[EXERCISE INSTRUCTIONS]: What is the number of lines in the data that contain "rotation"? Nothing besides that number, please.

[Saved data entries]:
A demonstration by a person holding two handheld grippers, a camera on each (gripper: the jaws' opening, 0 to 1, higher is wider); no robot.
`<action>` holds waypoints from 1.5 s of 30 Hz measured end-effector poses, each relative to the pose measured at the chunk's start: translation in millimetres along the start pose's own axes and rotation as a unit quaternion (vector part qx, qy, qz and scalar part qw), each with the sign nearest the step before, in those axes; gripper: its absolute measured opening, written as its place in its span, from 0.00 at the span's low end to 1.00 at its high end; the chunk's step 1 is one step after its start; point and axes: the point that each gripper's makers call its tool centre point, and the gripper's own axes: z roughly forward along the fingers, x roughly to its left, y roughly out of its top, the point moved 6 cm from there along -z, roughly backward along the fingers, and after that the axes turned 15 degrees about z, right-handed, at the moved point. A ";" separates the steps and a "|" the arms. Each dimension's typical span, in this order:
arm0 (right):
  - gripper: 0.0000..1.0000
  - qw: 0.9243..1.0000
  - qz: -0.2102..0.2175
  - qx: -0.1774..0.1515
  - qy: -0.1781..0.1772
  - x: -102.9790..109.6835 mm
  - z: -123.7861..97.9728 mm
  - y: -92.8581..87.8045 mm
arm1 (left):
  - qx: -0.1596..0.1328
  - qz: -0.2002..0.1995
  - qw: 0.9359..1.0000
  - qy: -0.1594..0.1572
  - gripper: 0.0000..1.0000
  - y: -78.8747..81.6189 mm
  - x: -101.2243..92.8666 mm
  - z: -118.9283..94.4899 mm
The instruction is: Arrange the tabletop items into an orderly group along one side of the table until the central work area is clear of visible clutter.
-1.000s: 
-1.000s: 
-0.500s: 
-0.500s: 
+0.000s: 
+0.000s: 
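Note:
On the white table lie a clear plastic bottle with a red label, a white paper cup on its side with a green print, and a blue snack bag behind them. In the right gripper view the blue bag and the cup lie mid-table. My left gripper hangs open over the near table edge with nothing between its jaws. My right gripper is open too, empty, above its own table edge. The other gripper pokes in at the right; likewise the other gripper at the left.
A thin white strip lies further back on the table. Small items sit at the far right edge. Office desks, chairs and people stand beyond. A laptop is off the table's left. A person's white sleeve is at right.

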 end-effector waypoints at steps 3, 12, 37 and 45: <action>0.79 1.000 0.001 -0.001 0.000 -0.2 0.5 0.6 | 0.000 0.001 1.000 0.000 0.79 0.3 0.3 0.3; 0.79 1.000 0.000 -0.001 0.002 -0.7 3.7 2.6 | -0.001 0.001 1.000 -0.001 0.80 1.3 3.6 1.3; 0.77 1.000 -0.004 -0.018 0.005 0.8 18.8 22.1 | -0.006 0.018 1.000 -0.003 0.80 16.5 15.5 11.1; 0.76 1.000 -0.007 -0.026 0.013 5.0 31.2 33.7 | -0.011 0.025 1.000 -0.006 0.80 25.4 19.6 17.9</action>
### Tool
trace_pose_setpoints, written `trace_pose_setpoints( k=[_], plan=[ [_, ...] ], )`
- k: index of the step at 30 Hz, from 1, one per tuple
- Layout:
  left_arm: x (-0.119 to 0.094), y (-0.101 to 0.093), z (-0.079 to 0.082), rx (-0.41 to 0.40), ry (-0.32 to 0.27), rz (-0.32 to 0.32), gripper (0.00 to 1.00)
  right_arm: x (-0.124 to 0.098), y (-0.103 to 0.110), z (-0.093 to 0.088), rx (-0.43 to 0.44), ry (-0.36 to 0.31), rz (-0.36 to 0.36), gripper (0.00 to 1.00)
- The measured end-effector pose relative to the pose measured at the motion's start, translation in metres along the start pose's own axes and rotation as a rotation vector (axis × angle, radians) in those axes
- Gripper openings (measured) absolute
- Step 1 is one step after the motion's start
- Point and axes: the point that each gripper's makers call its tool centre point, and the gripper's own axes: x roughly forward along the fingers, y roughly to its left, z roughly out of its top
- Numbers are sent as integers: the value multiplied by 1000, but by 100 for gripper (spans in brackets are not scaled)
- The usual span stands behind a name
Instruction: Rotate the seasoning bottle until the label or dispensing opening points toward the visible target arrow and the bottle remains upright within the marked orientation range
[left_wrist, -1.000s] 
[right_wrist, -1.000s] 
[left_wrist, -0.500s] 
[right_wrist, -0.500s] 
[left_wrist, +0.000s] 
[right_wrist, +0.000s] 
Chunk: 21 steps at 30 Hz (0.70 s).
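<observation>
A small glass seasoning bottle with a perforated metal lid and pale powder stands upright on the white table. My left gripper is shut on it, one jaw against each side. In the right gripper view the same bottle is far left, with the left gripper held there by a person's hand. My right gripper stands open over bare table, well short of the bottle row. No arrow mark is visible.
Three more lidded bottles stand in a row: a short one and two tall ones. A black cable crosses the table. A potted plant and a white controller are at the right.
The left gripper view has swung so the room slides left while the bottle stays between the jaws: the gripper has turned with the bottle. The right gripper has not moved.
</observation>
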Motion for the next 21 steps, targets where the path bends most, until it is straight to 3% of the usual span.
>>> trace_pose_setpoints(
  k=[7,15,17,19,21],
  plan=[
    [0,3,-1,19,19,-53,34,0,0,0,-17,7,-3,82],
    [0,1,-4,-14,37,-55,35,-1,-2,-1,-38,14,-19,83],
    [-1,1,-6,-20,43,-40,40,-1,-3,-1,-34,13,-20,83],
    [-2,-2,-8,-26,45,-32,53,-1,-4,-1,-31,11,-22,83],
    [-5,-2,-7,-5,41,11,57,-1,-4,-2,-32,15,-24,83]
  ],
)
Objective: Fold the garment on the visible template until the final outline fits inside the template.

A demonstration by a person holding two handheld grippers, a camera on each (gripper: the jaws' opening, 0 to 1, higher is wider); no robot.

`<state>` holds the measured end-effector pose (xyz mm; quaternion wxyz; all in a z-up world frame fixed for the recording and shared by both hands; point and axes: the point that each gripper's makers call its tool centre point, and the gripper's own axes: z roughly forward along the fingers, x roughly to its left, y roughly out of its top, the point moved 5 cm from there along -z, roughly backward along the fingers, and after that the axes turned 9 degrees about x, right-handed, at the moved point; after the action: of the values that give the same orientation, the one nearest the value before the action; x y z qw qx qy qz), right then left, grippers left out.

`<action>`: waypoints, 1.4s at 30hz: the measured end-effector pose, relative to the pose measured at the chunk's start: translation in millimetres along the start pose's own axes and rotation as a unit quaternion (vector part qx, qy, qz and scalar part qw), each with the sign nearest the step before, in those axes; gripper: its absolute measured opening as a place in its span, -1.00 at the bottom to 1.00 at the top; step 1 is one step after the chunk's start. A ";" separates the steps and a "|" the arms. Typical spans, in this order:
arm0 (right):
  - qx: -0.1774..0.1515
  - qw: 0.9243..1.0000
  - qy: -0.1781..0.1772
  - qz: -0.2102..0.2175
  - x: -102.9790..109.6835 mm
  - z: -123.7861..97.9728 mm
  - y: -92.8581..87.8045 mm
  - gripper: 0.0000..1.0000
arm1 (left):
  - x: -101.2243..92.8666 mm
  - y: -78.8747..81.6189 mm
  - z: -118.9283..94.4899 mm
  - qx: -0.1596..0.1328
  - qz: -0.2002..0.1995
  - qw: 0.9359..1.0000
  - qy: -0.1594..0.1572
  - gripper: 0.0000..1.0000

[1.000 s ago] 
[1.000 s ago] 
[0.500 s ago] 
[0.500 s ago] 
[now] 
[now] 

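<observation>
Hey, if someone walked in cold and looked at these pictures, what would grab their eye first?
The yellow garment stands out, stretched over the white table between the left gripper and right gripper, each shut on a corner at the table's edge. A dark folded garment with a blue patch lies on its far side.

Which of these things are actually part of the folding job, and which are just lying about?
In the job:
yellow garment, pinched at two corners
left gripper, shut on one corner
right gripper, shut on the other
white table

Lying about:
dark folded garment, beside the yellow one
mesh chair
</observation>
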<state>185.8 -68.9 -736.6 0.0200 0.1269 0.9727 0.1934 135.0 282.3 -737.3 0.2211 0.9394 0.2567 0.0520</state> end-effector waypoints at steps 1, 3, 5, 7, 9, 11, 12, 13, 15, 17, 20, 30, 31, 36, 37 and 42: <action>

[ANSWER SPACE]: 3